The block is relatively new to me so I included lots of pics:

The block goes in at the “hole” over the iliac crest created by the end of the lattisimus dorsi and the beginning of the external oblique mid iliac crest

  • palpate iliac crest
  • behind the midaxillary line
  • using blunt regional needle – advanced at right angles – – pop sensation with external oblique then 2nd popthru internal oblique puts you in transversus abdominus plane

A needle is inserted perpendicular to all planes, looking for a tactile endpoint of two pops. The first pop indicates penetration of the external oblique fascia and entry into the plane between external and internal oblique muscles; the second pop signifies entry into the TAP plane between internal oblique and transversus abdominis muscles.

 

“The iliac crest was palpated from anterior to posterior until the latissimus dorsi muscle
insertion was appreciated (Fig. 1). The triangle of Petit was palpated between the anterior border of latissimus dorsi, the posterior border of the external oblique, and the iliac crest. The skin over the triangle of Petit was pierced with the needle held at right angles to the coronal plane. The needle was stabilized and advanced at right angles to the skin in a coronal plane until resistance was encountered. This first resistance indicated that the needle tip was traversing the fascial extension of the external oblique muscle. Further
gentle advancement of the needle resulted in a loss of resistance, or “pop” sensation, as the needle entered the plane between the external and internal oblique fascial layers. Further gentle advancement resulted in the appreciation of a second increased resistance as the needle traversed the fascial extension of internal oblique. A second pop indicated entry into the transversus abdominis fascial plane. After careful aspiration to exclude vascular puncture, a test dose of 1 mL was injected.

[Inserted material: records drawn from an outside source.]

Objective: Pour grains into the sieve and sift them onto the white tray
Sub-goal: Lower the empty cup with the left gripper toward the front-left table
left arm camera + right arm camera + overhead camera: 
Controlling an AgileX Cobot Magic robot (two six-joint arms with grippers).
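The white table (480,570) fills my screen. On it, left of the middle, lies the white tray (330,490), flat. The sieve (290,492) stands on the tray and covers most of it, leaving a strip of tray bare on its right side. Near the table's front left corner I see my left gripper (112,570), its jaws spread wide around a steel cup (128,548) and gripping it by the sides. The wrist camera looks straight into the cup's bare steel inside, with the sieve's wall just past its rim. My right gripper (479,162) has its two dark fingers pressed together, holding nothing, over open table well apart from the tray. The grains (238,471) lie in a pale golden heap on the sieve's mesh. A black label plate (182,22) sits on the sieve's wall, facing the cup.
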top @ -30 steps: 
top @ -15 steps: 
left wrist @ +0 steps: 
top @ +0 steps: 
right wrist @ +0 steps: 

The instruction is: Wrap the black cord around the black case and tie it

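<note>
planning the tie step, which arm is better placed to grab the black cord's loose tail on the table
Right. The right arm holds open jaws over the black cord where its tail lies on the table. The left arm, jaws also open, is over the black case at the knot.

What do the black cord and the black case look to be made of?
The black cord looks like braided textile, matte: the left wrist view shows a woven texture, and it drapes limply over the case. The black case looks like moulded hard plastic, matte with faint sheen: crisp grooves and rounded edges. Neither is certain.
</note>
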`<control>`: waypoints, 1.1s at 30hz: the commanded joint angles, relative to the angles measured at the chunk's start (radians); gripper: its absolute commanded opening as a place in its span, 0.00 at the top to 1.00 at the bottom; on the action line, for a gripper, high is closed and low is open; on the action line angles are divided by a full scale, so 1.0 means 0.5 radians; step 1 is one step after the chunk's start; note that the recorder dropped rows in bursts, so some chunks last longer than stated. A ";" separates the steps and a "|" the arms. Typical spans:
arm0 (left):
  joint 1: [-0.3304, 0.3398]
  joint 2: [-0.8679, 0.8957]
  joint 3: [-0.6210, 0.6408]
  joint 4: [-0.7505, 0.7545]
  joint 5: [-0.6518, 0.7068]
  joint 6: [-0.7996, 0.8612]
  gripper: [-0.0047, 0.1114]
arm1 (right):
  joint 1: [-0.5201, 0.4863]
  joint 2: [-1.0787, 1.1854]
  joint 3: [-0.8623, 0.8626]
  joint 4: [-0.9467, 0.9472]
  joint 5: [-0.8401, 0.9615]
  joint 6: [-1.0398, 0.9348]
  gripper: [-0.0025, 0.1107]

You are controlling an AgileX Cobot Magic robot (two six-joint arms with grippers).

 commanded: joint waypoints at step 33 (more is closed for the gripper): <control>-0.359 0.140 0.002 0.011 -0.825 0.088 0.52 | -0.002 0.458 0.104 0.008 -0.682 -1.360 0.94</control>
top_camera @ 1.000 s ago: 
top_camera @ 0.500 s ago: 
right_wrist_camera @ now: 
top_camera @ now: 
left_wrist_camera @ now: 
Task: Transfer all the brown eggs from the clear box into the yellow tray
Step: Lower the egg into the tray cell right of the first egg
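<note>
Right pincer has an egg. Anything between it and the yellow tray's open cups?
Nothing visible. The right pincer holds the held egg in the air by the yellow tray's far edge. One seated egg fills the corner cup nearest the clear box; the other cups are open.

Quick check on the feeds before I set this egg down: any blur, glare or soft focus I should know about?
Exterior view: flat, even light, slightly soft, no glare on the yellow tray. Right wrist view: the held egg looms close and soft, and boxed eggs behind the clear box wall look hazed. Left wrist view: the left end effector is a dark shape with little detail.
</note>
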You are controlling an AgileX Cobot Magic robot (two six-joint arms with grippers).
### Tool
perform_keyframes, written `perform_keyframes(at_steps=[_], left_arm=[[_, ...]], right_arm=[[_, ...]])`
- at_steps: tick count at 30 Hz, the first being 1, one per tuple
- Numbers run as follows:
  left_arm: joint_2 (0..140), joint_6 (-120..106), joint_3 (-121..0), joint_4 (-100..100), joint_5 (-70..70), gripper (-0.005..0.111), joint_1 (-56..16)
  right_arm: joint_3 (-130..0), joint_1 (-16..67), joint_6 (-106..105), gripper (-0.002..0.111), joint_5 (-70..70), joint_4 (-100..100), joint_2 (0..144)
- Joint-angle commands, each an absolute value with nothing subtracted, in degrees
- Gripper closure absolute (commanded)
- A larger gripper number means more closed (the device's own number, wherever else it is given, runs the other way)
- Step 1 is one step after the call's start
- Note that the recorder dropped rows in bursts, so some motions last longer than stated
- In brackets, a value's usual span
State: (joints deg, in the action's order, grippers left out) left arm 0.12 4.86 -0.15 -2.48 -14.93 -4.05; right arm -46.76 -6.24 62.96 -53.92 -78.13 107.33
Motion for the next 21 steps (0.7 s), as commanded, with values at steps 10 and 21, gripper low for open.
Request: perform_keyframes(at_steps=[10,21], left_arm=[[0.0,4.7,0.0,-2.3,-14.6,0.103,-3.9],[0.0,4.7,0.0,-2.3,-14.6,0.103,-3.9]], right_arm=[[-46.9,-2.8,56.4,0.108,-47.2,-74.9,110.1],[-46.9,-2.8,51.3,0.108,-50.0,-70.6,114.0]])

The presence of substantial resistance to this injection indicated that the needle was not between fascial planes, indicating the need to reposition the needle.”

Nowadays done under ultrasound control.

  • 30 cases 2/3 female

Many had had prior ops:

  • Abdominal; symptoms were low diarrhea – 5/30; constipation 2/30; nausea 7/30; vomiting 2/30

Procedure :

  • freeze skin
  • use bupivacaine 0.25%  as not get motor block as with 0.5%
  •  unilateral blocks, 8 mL of bupivacaine 0.25% mixed with 80 mg of triamcinolone
  • bilateral blocks, 9 mL of bupivacaine 0.25% and 40 mg of triamcinolone each side.
  • used  22-gauge spinal needle on the syringe with US that could see spread
  • The needle was flushed with lidocaine 1% and withdrawn. (nice touch)
  • Spoiler issue: “Some blocks were performed at the subcostal level to treat high abdominal pain conditions.”
  • 8 left; 12 right; 25 bilateral; some had more than 1 block

Results

  • pain better in 79.5% of  blocks but 20.5% were ineffective
  • “improvement was 54.7% +/- 36.4% for a duration of 0 to 490 days”
  • 2/44 got long lasting relief >450/days
  • 1/5 got no response
  • rest on average seem to have gotten about 2 months relief

Comment – last week at had a patient with only left sided abdominal pain. She had  had dearly diverticultis at one point but had almost  neuropathic pains left. I thought it might be a herpes zoster prodrome but treatment for that did not help. It looked like ilioinguinal neuralgia though a little high for it and I treated it with nerve block and perineural injections and it remitted temporarily. I saw her last week and it came back.

Having her lie with her bad side up, I could run 2 fingers down side of abdomen until reach level where sore and then inject between my 2 spread fingers needle pointing more medially than down. I could fan along course of nerve and hit it with 6 mls solution. Following, I found she still had some discomfort so I felt for the dorsal nerve root – they often come up right beside spinous process. Sure enough she was very tender as I pressed on side of spinous process and I injected local in the skin layers only. Following, she said she was “numb”.

I  contend nerve block could be potentiated with 5-10% lidocaine if kept away from spine (a spinal block could cause hypotensive death).

I contend working the spinal level could help – superficial blocks of dorsal nerve root and I use a chiropractic activator on facet joints

I contend that the painful nerve tracts can be desensitized by repeat injection of D5W  (perineural injection technique) every 2 cm or so along tract (easy to find tender tract by skin rolling) – if miss some of it just alternate space 2 cm outside where you injected until you get it all.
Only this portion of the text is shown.